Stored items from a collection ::
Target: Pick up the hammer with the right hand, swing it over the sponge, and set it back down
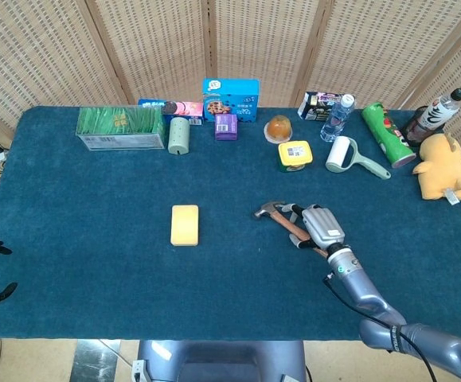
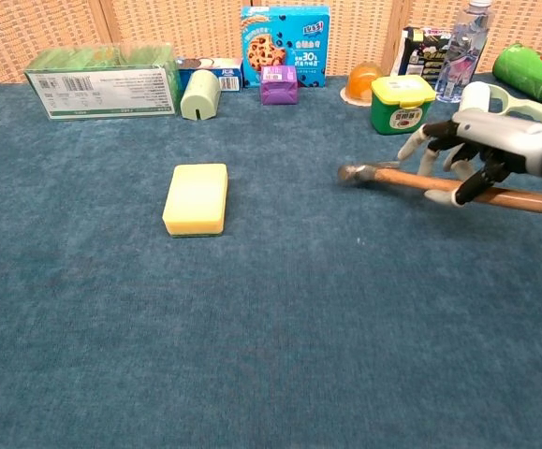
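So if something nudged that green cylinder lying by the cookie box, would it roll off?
Probably a little. The green cylinder lies on its side, so its round body could roll sideways. The blue cloth on the table looks soft and should slow it. The green box close beside it would likely stop it on that side.

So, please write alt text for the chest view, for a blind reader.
The right robot hand holds a wooden-handled hammer above the blue table cloth, right of a yellow rectangular sponge. Boxes and bottles line the far edge.
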You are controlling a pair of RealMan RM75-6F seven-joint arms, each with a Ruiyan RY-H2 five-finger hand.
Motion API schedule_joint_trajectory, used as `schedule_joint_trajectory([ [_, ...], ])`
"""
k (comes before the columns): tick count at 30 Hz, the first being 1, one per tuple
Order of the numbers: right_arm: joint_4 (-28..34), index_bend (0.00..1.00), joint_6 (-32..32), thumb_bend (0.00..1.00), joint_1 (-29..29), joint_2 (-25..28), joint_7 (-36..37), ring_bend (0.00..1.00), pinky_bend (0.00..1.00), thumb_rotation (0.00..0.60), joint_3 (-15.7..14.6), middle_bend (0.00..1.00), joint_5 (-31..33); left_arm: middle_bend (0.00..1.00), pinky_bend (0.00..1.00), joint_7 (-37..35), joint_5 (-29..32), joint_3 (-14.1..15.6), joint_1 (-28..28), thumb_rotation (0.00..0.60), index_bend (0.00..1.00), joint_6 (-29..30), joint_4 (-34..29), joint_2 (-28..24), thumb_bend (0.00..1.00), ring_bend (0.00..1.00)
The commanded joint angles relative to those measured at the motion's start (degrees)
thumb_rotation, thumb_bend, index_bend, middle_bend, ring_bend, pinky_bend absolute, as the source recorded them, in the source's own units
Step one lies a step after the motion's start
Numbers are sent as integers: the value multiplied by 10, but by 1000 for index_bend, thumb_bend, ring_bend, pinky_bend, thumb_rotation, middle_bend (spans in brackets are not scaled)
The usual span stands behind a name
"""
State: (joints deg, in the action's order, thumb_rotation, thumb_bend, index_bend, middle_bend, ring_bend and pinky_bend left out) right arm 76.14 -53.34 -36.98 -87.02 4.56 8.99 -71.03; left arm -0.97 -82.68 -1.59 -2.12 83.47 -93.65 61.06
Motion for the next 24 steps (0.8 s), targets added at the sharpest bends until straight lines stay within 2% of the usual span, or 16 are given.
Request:
schedule_joint_trajectory([
  [1,24,233,-24,422,18,21,28,339,257,600,-1,405,-21,248,106,-4,-1,0,1,600,327,2,4,4,225,120],
  [4,45,202,-43,375,35,43,79,320,244,600,-3,377,-40,248,105,-5,2,0,1,600,327,1,7,7,225,120],
  [8,46,150,-65,295,51,64,102,273,207,600,-11,316,-62,248,106,-2,5,2,2,600,327,-3,6,9,225,120],
  [11,46,156,-83,290,63,75,105,265,211,600,-12,321,-67,249,105,1,3,1,2,600,327,0,3,10,224,120],
  [13,49,216,-104,284,74,78,102,303,236,600,-8,361,-66,249,105,3,3,0,2,600,327,2,2,11,224,120],
  [16,46,415,-132,282,86,77,84,471,336,600,-5,515,-65,248,105,3,4,0,3,600,327,5,3,14,224,120],
  [18,37,497,-187,284,112,72,38,560,407,600,1,592,-55,248,105,-1,9,0,7,600,327,7,8,23,224,120],
  [22,44,585,-242,316,149,73,-7,781,627,600,1,734,-45,248,105,-12,9,-2,16,600,327,24,27,40,225,120],
  [24,47,637,-262,335,164,77,-28,848,688,600,-3,785,-43,248,105,-17,9,-1,20,600,327,31,36,47,224,120],
])
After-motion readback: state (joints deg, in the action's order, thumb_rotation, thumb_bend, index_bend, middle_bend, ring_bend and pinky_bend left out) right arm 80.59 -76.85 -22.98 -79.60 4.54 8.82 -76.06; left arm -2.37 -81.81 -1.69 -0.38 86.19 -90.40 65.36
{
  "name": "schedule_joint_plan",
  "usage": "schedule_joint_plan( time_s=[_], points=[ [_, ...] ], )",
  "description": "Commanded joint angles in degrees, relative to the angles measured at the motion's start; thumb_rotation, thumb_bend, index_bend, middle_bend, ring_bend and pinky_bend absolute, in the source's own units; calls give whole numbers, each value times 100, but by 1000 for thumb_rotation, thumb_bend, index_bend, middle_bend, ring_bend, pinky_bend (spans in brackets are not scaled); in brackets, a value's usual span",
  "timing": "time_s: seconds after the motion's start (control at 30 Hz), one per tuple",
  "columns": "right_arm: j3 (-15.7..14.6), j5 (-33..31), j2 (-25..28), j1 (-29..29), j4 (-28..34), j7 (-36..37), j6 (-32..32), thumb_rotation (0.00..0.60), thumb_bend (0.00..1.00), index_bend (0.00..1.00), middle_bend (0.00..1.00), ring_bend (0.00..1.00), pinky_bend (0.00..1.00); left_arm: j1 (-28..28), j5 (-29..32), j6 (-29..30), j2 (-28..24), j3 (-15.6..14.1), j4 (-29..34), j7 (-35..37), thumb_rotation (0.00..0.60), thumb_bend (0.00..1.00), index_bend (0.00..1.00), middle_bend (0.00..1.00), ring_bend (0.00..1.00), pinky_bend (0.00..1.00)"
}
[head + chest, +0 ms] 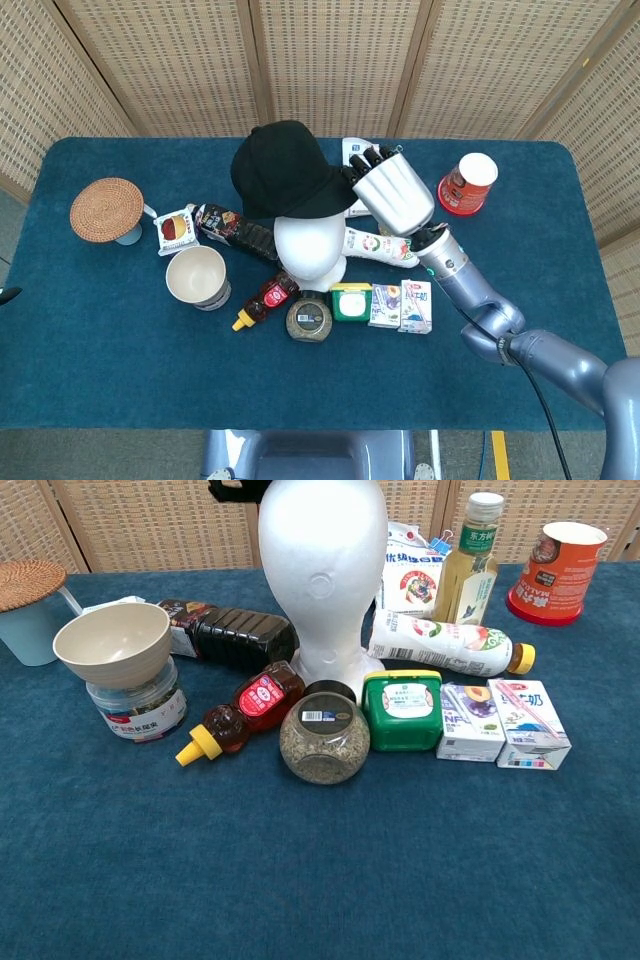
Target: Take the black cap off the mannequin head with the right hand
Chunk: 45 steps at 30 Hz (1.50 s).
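Note:
The black cap (285, 172) hangs above and behind the white mannequin head (309, 250), lifted off its crown. My right hand (392, 193) grips the cap's brim at its right side, fingers curled onto the fabric. In the chest view the mannequin head (322, 565) stands bare, with only a scrap of the cap (232, 488) showing at the top edge. The right hand is out of frame in the chest view. My left hand is in neither view.
Around the mannequin's base lie a dark sauce bottle (238, 232), a red squeeze bottle (264, 300), a round jar (310, 320), a green tin (352, 301) and two cartons (401, 306). A bowl (196, 277), a red cup (468, 183) and a wicker-lidded mug (107, 210) stand further out.

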State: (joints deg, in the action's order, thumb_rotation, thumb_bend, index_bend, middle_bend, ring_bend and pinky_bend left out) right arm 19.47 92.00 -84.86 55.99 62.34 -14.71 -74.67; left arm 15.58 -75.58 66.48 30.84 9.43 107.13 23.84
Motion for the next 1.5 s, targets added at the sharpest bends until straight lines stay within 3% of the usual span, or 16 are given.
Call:
schedule_joint_plan(
  time_s=[0.03, 0.3, 0.53, 0.97, 1.13, 1.2, 1.27, 1.33, 1.37, 1.5],
  points=[
    [185, -73, -160, 30, -261, -73, -311, 600, 565, 727, 780, 617, 734, 5, 15, -29, 11, -7, -35, 24, 600, 50, 0, 0, 0, 50],
    [377, -506, 73, -337, -696, -443, -680, 600, 591, 731, 786, 623, 742, -64, -42, 47, -31, -23, -93, 176, 600, 49, 0, 0, 0, 50],
    [196, -1057, 378, -1079, -1017, -853, -617, 600, 608, 733, 789, 628, 748, -90, -107, 58, -63, -56, -44, 148, 600, 50, 0, 0, 0, 50],
    [-551, -1497, 386, -2083, -981, -1797, -257, 600, 627, 738, 795, 638, 757, -157, -212, 213, -63, -99, 178, -36, 600, 50, 0, 0, 0, 50],
    [-766, -1583, 300, -2414, -798, -1678, -206, 600, 636, 732, 785, 632, 754, -183, -209, 287, -33, -108, 240, -132, 600, 49, 0, 0, 0, 50],
    [-837, -1555, 300, -2523, -644, -1579, -253, 600, 590, 643, 707, 589, 728, -173, -189, 267, -27, -110, 259, -175, 600, 49, 0, 0, 0, 50],
    [-948, -1594, 383, -2653, -336, -1509, -132, 600, 335, 346, 425, 386, 616, -160, -167, 244, -11, -111, 274, -210, 600, 49, 0, 0, 0, 50],
    [-1015, -2006, 635, -2816, 329, -1708, 336, 600, 88, 125, 196, 193, 506, -152, -139, 219, 7, -113, 286, -224, 600, 49, 0, 0, 0, 50],
    [-1020, -2313, 833, -2887, 824, -1915, 595, 600, 19, 66, 126, 127, 461, -150, -117, 212, 21, -114, 287, -246, 600, 49, 0, 0, 0, 50],
    [-1025, -2741, 1409, -3018, 2137, -2288, 776, 600, 0, 31, 41, 34, 367, -139, -83, 181, 61, -120, 285, -273, 600, 50, 0, 0, 0, 50]
  ],
)
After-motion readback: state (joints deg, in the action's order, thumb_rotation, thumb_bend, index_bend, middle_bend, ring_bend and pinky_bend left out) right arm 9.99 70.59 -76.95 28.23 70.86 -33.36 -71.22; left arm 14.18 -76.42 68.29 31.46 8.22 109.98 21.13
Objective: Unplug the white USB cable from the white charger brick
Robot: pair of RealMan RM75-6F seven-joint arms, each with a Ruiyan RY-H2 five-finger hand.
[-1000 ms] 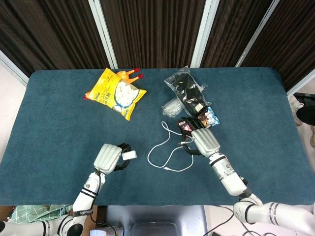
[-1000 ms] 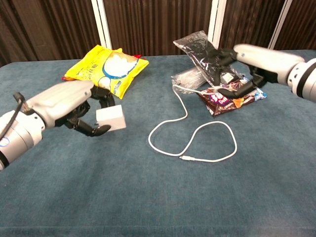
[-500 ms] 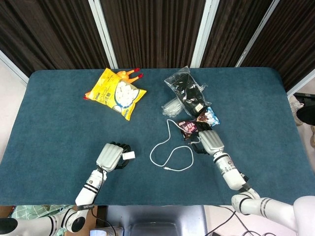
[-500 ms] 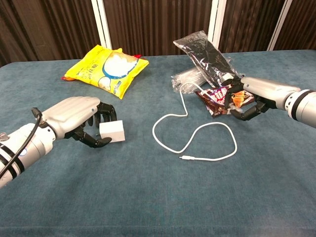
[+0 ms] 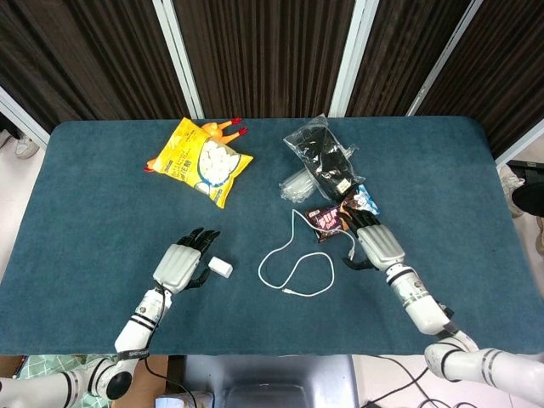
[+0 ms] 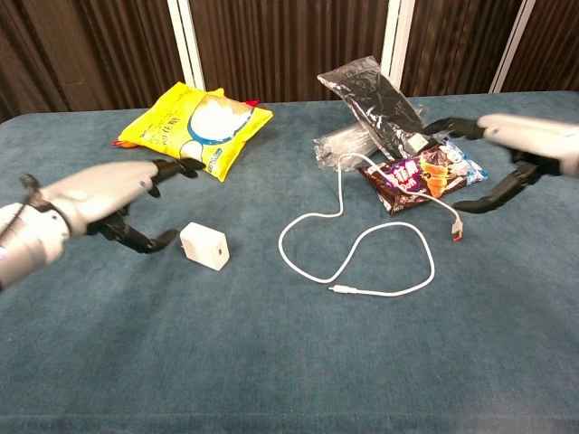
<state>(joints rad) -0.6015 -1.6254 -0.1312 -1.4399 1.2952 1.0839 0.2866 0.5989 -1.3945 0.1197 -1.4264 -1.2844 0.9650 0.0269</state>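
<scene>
Already the cable [image 6: 348, 244] and the brick [image 6: 204, 246] lie well apart on the tabletop [image 5: 102, 204], so the unplugging looks done and the step in hand seems to be letting go and drawing clear. To do that well, each hand should lift straight up and back, fingers wide, so nothing snags the plug or nudges the brick.

The left hand [image 5: 180, 263] sits just beside the brick with its fingers [image 6: 167, 167] spread and released, holding nothing. The right hand [image 5: 376, 244] hovers near the cable's far end, fingers open; its lower fingertip is close to the plug [image 6: 457, 233], and I cannot tell whether it touches.

The brick is a small white block with rounded edges, lying flat on the blue cloth at the left. The cable is thin and white, running from beside the snack packet [image 6: 418, 177] down through a loose loop to a small connector [image 6: 340, 289] at its near end, while the larger plug lies off to the right.
</scene>
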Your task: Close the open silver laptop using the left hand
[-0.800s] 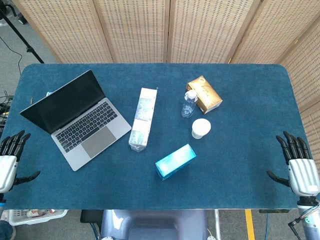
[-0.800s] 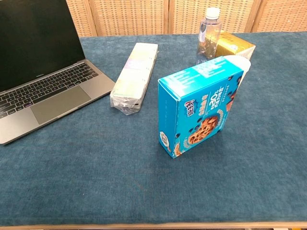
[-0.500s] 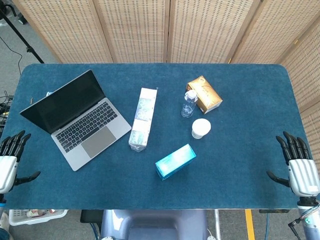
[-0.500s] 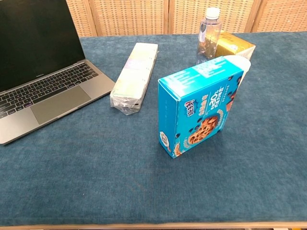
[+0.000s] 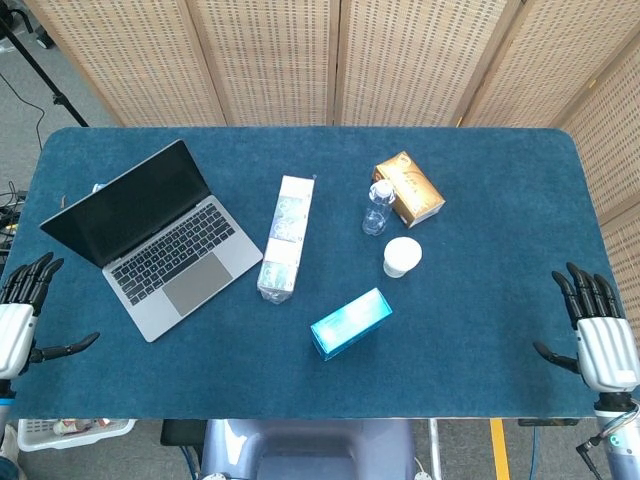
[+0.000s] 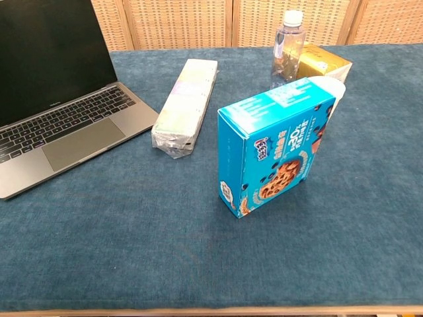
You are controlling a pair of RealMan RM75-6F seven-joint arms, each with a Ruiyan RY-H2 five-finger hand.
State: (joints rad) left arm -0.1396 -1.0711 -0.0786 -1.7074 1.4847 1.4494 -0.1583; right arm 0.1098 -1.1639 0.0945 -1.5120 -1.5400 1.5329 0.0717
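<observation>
Fingers on the left robot hand (image 5: pixel 20 320) are spreading wider than a moment ago, empty beside the worktop (image 5: pixel 480 330) edge, suggesting a reach toward the silver laptop (image 5: pixel 155 240) sitting open nearby, while the right robot hand (image 5: pixel 597 335) is idling open.

You have one open laptop (image 5: pixel 152 240), one wrapped long pack (image 5: pixel 284 238), one clear bottle (image 5: pixel 378 208), one gold box (image 5: pixel 409 188), one white cup (image 5: pixel 402 256), one blue cookie box (image 5: pixel 350 323).
</observation>
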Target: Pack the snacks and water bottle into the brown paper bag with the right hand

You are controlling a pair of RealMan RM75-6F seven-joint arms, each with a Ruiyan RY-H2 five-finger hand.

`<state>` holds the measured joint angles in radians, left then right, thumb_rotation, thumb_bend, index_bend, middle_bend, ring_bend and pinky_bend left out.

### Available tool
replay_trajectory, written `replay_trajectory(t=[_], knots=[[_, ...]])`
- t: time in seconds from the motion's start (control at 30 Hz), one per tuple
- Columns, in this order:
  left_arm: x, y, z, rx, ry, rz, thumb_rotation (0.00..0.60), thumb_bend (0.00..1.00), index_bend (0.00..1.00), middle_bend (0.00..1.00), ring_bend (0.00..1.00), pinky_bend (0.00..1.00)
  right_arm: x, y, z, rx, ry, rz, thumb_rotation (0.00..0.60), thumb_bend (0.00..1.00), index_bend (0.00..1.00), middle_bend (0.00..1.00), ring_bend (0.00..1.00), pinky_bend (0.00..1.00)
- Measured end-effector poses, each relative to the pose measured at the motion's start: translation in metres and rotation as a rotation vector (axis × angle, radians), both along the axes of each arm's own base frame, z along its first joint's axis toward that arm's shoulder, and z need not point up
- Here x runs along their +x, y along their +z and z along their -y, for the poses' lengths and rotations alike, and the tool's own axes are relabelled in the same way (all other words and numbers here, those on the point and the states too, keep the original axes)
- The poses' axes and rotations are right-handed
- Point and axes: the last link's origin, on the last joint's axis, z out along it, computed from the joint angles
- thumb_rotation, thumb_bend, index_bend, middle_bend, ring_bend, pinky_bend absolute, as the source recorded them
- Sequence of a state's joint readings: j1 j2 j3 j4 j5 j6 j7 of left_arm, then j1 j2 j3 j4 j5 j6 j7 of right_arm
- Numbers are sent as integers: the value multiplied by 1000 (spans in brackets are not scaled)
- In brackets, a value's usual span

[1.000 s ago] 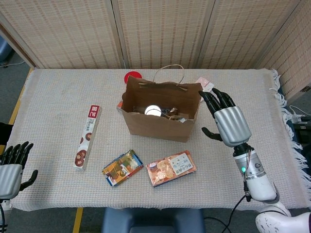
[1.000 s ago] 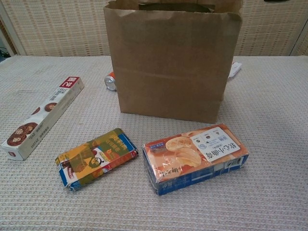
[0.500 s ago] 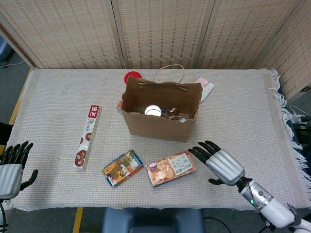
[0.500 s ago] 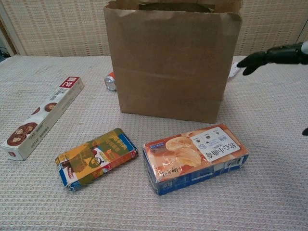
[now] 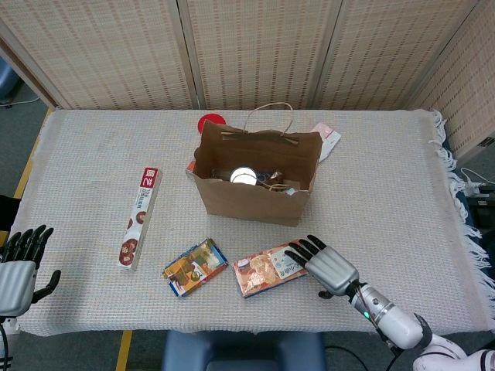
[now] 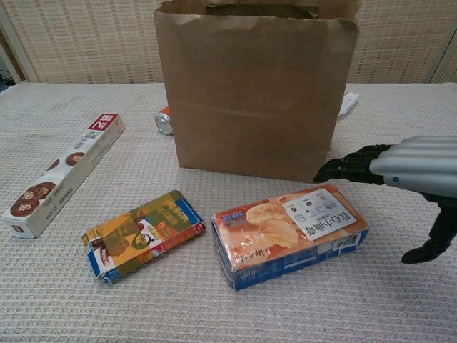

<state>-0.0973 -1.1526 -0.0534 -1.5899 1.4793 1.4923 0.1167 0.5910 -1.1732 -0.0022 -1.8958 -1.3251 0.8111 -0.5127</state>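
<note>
While my right hand (image 5: 329, 267) hovers empty, fingers spread, its fingertips (image 6: 335, 168) reach over the orange biscuit pack (image 6: 289, 232).
Brown paper bag (image 6: 253, 89) stands upright just behind; green snack pack (image 5: 195, 267) lies left; left hand (image 5: 17, 270) idles, fingers apart, at table edge.

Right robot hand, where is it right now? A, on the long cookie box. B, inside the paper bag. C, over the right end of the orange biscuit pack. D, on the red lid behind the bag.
C: the right robot hand is open, its fingers reaching over the right end of the orange biscuit pack, in front of the paper bag and far from the long cookie box.
</note>
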Motion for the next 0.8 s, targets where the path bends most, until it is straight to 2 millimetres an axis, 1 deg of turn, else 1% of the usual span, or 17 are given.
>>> replay_trajectory(t=[0.3, 0.4, 0.53, 0.7, 0.73, 0.77, 0.8], knots=[[0, 0, 0, -5, -3, 5, 600, 371, 0, 0, 0, 0, 8, -49, 18, -6, -51, -38, 600, 15, 0, 0, 0, 0], [0, 1, 0, -6, -4, 6, 600, 371, 0, 0, 0, 0, 11, -60, 24, -17, -63, -42, 600, 15, 0, 0, 0, 0], [-1, 1, 0, -7, -4, 8, 600, 370, 0, 0, 0, 0, 15, -71, 31, -32, -84, -38, 600, 15, 0, 0, 0, 0], [-1, 1, 0, -9, -5, 9, 600, 371, 0, 0, 0, 0, 19, -77, 36, -56, -105, -28, 600, 17, 0, 0, 0, 7], [-1, 1, 0, -9, -5, 9, 600, 371, 0, 0, 0, 0, 19, -78, 36, -63, -107, -27, 600, 36, 0, 1, 4, 44], [-1, 1, 0, -9, -5, 10, 600, 371, 0, 0, 0, 0, 19, -78, 37, -71, -107, -25, 600, 77, 14, 29, 42, 128], [-1, 1, 0, -9, -6, 10, 600, 371, 0, 0, 0, 0, 20, -79, 37, -85, -106, -22, 600, 115, 60, 72, 97, 216]])
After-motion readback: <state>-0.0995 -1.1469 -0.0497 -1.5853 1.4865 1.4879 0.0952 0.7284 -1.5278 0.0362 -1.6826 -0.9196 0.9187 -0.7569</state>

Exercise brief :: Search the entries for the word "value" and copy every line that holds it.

Exercise answer ::
Numbers are sent as integers: the value multiplied by 10, but by 1000 for index_bend, thumb_bend, ring_bend, pinky_bend, thumb_rotation, middle_bend (spans in brackets are not scaled)
  "description": "Commanded joint angles in degrees, relative to the angles measured at the motion's start; thumb_rotation, thumb_bend, index_bend, middle_bend, ring_bend and pinky_bend absolute, in the source's own units; calls give whole numbers, each value times 100, but by 1000 for thumb_rotation, thumb_bend, index_bend, middle_bend, ring_bend, pinky_bend (spans in brackets are not scaled); in brackets, a value's usual span",
- Numbers are sent as integers: the value multiplied by 1000 (spans in brackets are not scaled)
- In brackets, a value's usual span

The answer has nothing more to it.